§ **WHAT TO WORK ON**:
From the first line of the material below to the line containing "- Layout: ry", repeat every line exactly and add nothing.

§ **RAW DATA**:
BEGIN

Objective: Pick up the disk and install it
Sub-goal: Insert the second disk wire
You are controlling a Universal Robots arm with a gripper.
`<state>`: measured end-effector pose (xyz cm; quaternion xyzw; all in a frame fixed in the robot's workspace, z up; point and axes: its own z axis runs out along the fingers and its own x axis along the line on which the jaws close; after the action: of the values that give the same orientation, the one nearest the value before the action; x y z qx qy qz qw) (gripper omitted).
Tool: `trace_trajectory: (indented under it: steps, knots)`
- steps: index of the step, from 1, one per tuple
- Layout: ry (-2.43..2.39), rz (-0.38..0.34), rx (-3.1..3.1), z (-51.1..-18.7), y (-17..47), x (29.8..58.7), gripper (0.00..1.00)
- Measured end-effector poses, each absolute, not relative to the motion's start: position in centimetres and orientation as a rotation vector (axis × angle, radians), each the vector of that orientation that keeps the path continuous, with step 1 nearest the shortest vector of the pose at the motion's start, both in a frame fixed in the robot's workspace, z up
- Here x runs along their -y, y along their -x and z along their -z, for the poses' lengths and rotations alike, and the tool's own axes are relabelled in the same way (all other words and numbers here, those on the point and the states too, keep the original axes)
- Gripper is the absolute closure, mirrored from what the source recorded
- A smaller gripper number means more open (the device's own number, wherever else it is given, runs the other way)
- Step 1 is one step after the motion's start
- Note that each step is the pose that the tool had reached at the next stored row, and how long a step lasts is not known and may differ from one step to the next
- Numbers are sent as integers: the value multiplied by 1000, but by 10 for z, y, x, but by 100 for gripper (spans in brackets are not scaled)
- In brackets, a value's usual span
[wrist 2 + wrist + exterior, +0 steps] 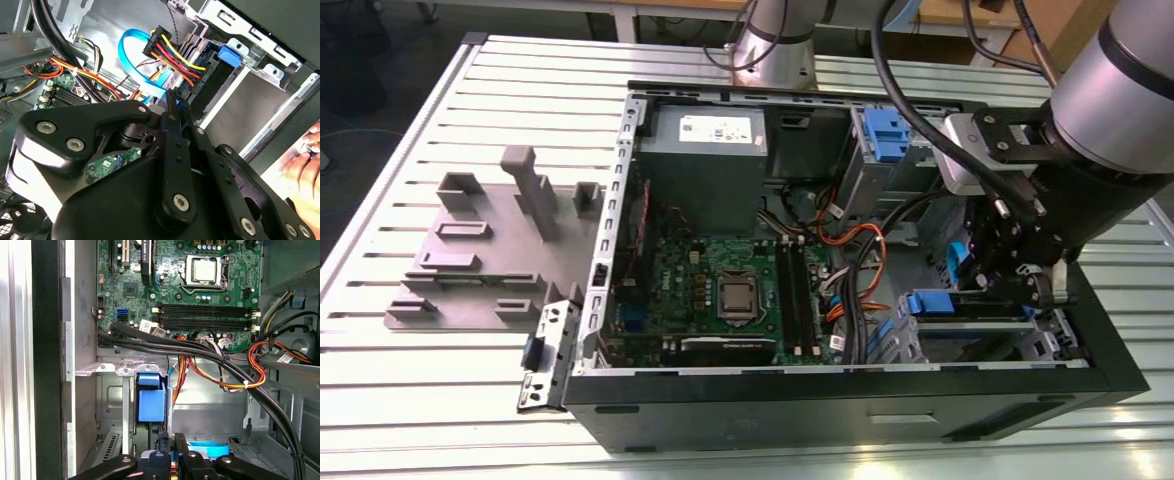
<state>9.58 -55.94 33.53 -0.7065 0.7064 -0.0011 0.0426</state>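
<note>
My gripper [998,288] hangs inside the open computer case [620,200], over the metal drive bay [974,325] at the exterior view's right. Its two black fingers [170,102] stand pressed together with nothing visible between them, as both wrist views show [174,438]. A light blue flat cable [131,55] loops right beside the fingertips. A blue plastic bracket [151,400] is fixed to the bay just ahead of the gripper. The disk is out of view.
The motherboard [727,290] and bundles of coloured cables [220,370] fill the case's middle. A grey power supply box [707,140] sits at the back. Grey fixtures [480,240] stand on the slatted table. A person's hand [306,165] is just outside the case.
</note>
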Motion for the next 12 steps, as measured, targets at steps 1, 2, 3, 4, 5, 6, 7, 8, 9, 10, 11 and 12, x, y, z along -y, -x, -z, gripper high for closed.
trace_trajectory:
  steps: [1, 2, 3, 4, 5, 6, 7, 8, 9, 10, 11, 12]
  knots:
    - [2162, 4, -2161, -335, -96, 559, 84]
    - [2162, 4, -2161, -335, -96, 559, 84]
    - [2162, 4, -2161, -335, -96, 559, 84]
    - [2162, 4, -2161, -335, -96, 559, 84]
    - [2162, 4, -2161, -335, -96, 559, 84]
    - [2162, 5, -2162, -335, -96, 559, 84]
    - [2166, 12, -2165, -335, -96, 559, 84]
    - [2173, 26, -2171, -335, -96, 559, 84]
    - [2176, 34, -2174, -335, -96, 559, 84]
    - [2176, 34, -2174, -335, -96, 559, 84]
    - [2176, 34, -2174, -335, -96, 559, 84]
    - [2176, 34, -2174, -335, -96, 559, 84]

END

§ **EXERCISE ANSWER**:
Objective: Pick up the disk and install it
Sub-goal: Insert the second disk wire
You are controlling a Universal Robots arm with a gripper.
`<state>`: measured end-effector pose (xyz cm; quaternion xyzw; all in a frame fixed in the robot's workspace, z up; point and axes: its own z axis runs out along the fingers and its own x axis along the line on which the jaws close; after the action: of the values that give the same orientation, the one nearest the value before the action; x y z qx qy qz qw) (gripper omitted).
Tool: `trace_trajectory: (indented under it: steps, knots)`
- steps: index of the step, from 1, one per tuple
- Layout: ry (-2.43..2.39), rz (-0.38..0.34), rx (-3.1..3.1), z (-51.1..-18.7), y (-17..47), x (29.8..58.7), gripper (0.00..1.00)

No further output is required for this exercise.